Tattle should be able to monitor system throughput

tattle-made / DAU

MCA Tipline for Deepfakes

GNU General Public License v3.0

6 stars 0 forks source link

Tattle should be able to monitor system throughput #15

Open dennyabrain opened 5 months ago

dennyabrain commented 5 months ago

Tickets

[ ] Simulate Load
[ ] Visualize Performance
[ ] Horizontal Scaling (Automatic/Manual)
[ ] Vertical Scaling (Automatic/Manual)

dennyabrain commented 5 months ago

Identified Bottlenecks

If our response time times out their request, they will throttle their outgoing requests (think exponential backoff) which will affect responsiveness of the tipline for the users. We'll have to scale up our web server and postgres server accordingly (needs strategy). Here the bottleneck is the web server's capacity to process incoming requests and write concurrency of the database.

dennyabrain commented 5 months ago

Deliverable

throughput for every operator on a particular ec2 instance.

Example Report for image_vec_resenet :	ec2 instance	throughouput	pricing (hourly)[^1]
t4g.2xlarge(8 core, 32 GB Ram)		$0.1792
r6gd.medium(1 core, 8 GB Ram)		$0.0374

DevOps will setup various ec2 instances and provide endpoints for loadtesting.
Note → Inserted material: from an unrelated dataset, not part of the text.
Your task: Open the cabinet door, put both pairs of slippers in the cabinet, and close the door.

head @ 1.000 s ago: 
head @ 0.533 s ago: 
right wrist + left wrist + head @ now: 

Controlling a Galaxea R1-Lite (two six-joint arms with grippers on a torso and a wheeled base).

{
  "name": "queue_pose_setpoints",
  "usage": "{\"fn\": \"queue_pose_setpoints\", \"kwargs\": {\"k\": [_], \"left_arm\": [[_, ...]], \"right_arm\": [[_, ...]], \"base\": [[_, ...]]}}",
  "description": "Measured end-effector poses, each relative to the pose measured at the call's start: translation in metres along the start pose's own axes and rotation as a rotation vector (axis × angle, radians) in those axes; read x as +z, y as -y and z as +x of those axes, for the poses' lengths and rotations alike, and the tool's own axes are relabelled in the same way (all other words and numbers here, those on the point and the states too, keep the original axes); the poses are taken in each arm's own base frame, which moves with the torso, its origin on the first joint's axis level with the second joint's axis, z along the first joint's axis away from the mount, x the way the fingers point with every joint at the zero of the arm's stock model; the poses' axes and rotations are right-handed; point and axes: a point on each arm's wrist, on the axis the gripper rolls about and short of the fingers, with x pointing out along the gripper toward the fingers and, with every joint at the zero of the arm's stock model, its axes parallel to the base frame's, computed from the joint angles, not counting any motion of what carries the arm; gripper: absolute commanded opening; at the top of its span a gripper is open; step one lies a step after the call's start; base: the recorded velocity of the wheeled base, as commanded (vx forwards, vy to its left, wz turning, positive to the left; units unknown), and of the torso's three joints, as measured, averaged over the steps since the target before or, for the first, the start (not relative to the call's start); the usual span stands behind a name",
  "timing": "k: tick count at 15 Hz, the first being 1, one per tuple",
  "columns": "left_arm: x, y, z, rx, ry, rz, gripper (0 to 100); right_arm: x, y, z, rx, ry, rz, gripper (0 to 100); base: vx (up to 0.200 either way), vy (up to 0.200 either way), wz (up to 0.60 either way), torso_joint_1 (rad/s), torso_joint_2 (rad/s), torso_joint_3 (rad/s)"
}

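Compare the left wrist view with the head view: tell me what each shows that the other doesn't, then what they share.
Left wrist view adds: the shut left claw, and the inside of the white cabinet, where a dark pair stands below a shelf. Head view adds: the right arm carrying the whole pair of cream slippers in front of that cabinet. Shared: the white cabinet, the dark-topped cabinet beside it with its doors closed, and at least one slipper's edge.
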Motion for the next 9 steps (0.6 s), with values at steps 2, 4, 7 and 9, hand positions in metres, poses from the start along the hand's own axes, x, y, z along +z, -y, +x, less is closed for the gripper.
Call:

[^1]: Pricing Source : https://aws.amazon.com/ec2/pricing/on-demand/

dennyabrain commented 5 months ago

Optimizations and Fine Tuning

We need baseline numbers on how well our operators do currently. We also need to find ways to make the most optimized docker containers for the operators. This might include fine tuning our dependencies. For instance using pytorch compiled for cpu vs gpu, ensuring ffmpeg is configured to use all cores of a machine etc.

dennyabrain commented 5 months ago

Questions to find answers for :

What is better for our operator(s) - large multicore machine or small single core machines
What do our operators depend on (pytorch, ffmpeg, docker image) and learn about ways to tune their performance.